Valeria hugs the book to her chest. “How long have you been married?” she asks, a question that would probably strike another professor as too forward, particularly in this post-#MeToo era, when everyone’s especially careful not to cross a line. But after teaching the happiness class for so many years now, Charlotte’s grown accustomed to a certain familiarity between herself and the students, many of whom talk openly during their class discussions about their overbearing parents, their antianxiety medications, even, a few times, their suicide attempts. More than once, Charlotte has called the campus’s mental health services on behalf of somebody.
“Too long,” Charlotte spits out, realizing her mistake when she sees the shocked expression on Valeria’s face. “It’s a joke!” she says. “We’ve been married fifteen years. Why do you ask?”
“Just wondering,” her student
says. “I don’t know if I want to get married.”
“Then you shouldn’t,” she says. “Unless you’re absolutely sure. It’s not something you can feel wishy-washy about. But you’ve got all the time in the world.”
Valeria nods.
“Are your parents married?” Charlotte asks.
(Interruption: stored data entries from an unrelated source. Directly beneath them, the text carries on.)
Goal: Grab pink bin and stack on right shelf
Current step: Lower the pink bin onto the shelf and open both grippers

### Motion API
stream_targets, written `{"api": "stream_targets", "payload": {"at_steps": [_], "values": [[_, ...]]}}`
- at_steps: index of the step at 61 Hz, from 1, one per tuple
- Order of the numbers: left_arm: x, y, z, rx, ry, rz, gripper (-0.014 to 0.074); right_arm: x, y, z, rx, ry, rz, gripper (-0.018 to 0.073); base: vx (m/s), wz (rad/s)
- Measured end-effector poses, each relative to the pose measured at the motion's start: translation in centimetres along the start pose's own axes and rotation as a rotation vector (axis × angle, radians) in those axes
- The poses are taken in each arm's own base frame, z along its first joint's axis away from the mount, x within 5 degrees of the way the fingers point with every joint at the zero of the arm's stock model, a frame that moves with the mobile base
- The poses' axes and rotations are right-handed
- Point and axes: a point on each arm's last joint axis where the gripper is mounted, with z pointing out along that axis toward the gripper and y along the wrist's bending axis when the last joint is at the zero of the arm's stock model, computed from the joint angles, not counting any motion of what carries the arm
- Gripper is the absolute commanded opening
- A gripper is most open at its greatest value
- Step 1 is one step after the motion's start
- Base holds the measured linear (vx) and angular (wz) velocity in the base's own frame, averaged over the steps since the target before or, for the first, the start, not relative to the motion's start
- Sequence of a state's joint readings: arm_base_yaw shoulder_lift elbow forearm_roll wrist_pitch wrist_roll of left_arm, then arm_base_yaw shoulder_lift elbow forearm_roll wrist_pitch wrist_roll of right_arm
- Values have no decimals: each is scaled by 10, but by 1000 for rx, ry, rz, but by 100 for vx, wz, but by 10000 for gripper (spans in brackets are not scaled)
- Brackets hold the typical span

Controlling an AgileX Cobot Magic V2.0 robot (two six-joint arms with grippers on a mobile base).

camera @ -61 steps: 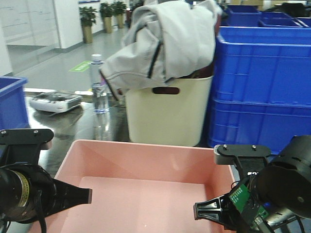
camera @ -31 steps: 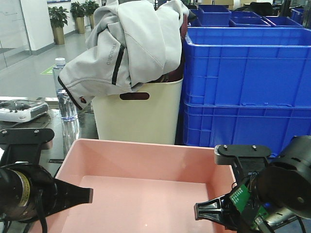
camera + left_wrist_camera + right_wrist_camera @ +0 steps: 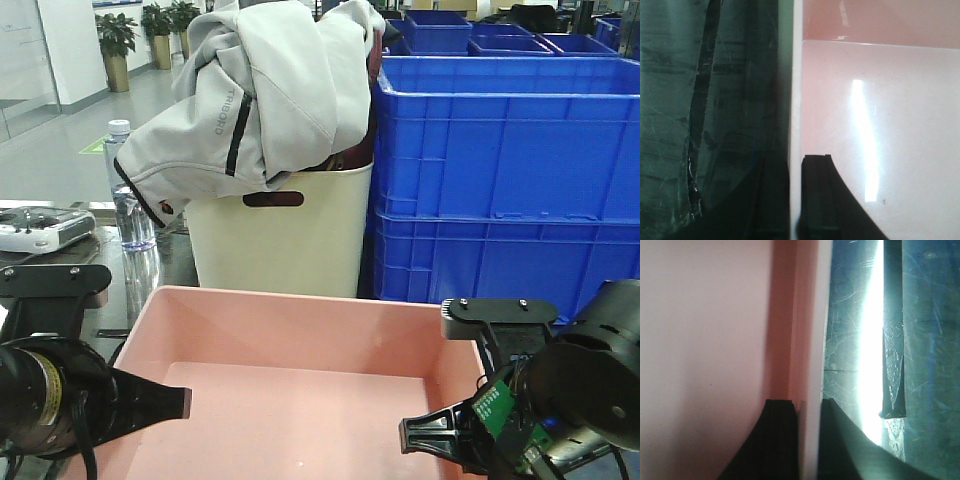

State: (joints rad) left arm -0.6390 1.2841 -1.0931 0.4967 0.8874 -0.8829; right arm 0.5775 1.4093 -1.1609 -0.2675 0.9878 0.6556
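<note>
Two-sided pinch: left gripper [image 3: 792, 167] clamped on pink bin [image 3: 300, 330] at left wall, right gripper [image 3: 809, 410] clamped on right wall, bin low between arms, near cream tub [image 3: 290, 240]. Risk of smooth rim slipping under uneven lift, or of clipping blue crates [image 3: 500, 150] on swing.

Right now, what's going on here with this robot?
The two-armed robot is gripping a pale pink plastic tub by its side walls. The left gripper pinches the left wall and the right gripper the right wall, one finger inside and one outside each. The tub is empty and sits over a grey reflective top with black tape lines; whether it is lifted or resting is unclear. Ahead stand a cream plastic tub draped with a grey jacket and stacked blue ribbed crates.
</note>
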Motion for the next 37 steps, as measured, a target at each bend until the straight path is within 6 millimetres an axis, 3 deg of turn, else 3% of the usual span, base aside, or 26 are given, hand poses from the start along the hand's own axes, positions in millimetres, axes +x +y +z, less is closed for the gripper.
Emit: {"api": "stream_targets", "payload": {"at_steps": [37], "values": [[0, 0, 0, -3, -4, 4, 15, -3, 1, 0, -10, -36, -14, 64, 0, 0]]}}
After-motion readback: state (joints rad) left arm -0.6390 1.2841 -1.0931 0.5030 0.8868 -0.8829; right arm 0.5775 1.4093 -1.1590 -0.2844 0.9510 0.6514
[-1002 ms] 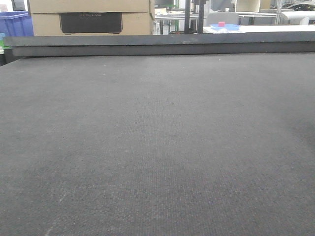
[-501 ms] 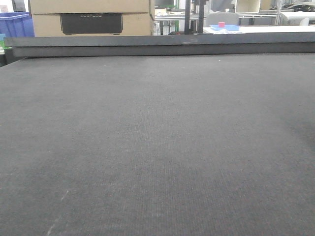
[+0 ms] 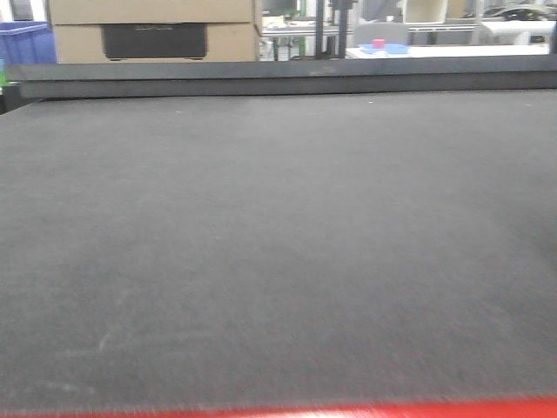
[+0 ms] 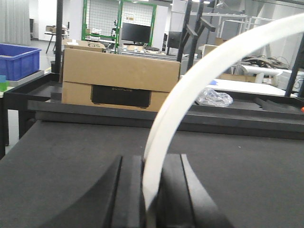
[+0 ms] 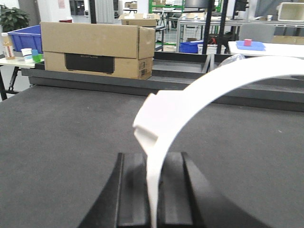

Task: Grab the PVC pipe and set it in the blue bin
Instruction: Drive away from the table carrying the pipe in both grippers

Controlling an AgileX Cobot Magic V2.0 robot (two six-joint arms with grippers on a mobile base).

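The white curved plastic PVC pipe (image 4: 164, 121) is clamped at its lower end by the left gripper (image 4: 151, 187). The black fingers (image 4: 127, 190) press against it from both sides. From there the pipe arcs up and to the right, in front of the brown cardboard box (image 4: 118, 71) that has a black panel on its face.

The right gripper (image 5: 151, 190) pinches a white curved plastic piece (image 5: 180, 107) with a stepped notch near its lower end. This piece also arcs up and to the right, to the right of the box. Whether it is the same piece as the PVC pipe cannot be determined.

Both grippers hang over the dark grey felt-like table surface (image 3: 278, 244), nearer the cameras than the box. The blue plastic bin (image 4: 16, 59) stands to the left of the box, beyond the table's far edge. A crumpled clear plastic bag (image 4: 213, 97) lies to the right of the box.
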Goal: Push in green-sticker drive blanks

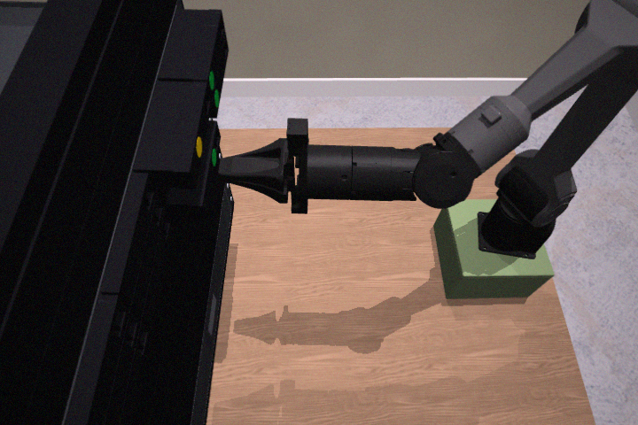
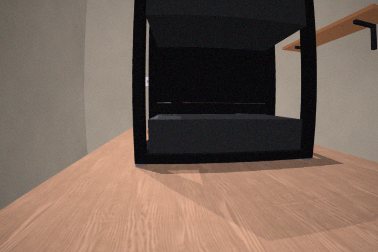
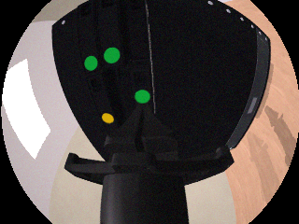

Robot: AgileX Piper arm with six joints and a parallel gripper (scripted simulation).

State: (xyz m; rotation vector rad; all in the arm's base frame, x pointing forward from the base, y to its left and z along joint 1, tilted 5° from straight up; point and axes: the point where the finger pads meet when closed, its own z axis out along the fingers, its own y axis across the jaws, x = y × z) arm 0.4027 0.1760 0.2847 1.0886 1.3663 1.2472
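Pincer (image 1: 221, 167) is closed on nothing, its tip at the lowest green-stickered blank (image 1: 213, 157) on the rack (image 1: 128, 251) front. You seem to have all three green blanks left; leave the yellow one (image 1: 198, 145).
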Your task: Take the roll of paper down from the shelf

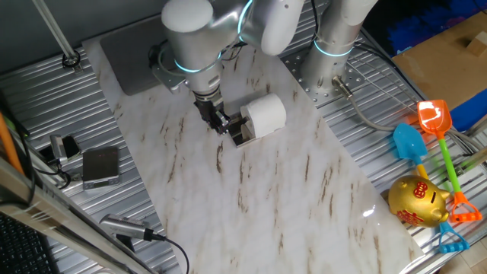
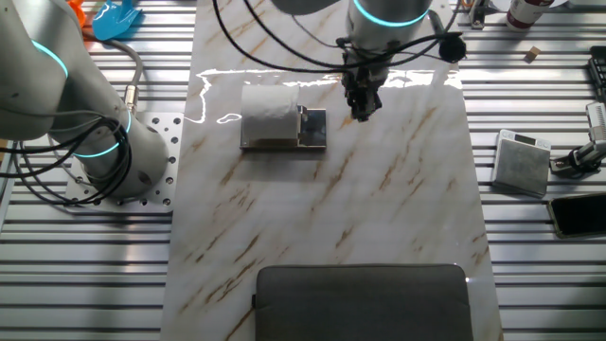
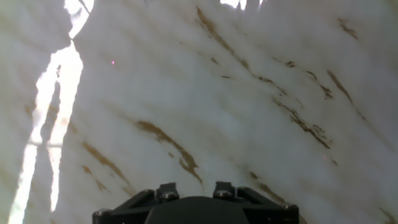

“Oh, yes,” she says. “But they shouldn’t be.”
“What?” Charlotte says, taken aback. “Why?”
Valeria flips her long black hair over her shoulder. “Did you know that Spain has the highest divorce rate of anywhere in Europe? The government enacted this ‘express divorce’ law a while back, and now three out of every four marriages end in divorce.”
“You know a lot about this,” Charlotte says.
“I’ve researched it. On my mother’s behalf.” She frowns. “My father has always had girlfriends, for as long as I can remember.”
“Really?” Charlotte says. “How does that even work?”
“My mother is . . . what can I say? She’s a devout Catholic. She gets up and makes him breakfast every morning. Irons his shirts. Cleans up after him, literally and figuratively. They just celebrated their thirtieth wedding anniversary. There was a big party, and he made a big speech.” She rolls her eyes. “Two of the ex-girlfriends were there.”
“It doesn’t bother her?”
“I guess you just get used to what you’re used to. It’s strange, I know, but it’s their arrangement. Anyway, I’m sure that’s why I feel the way I do about marriage.”
“That makes sense.”
“How about you?” she asks. “What was your family like? Were your parents always together?”
“They were,” Charlotte says. “My dad passed away many years ago, but yes, they were married for a long time.”
“Were they happy?” Valeria asks.
Charlotte turns and picks up a pen off her desk, remembering how she’d lie in bed at night, Aaron sometimes crawling in beside her, and they’d hide under the covers while their parents raged at each other downstairs. “No,” she says. “Not really at all.”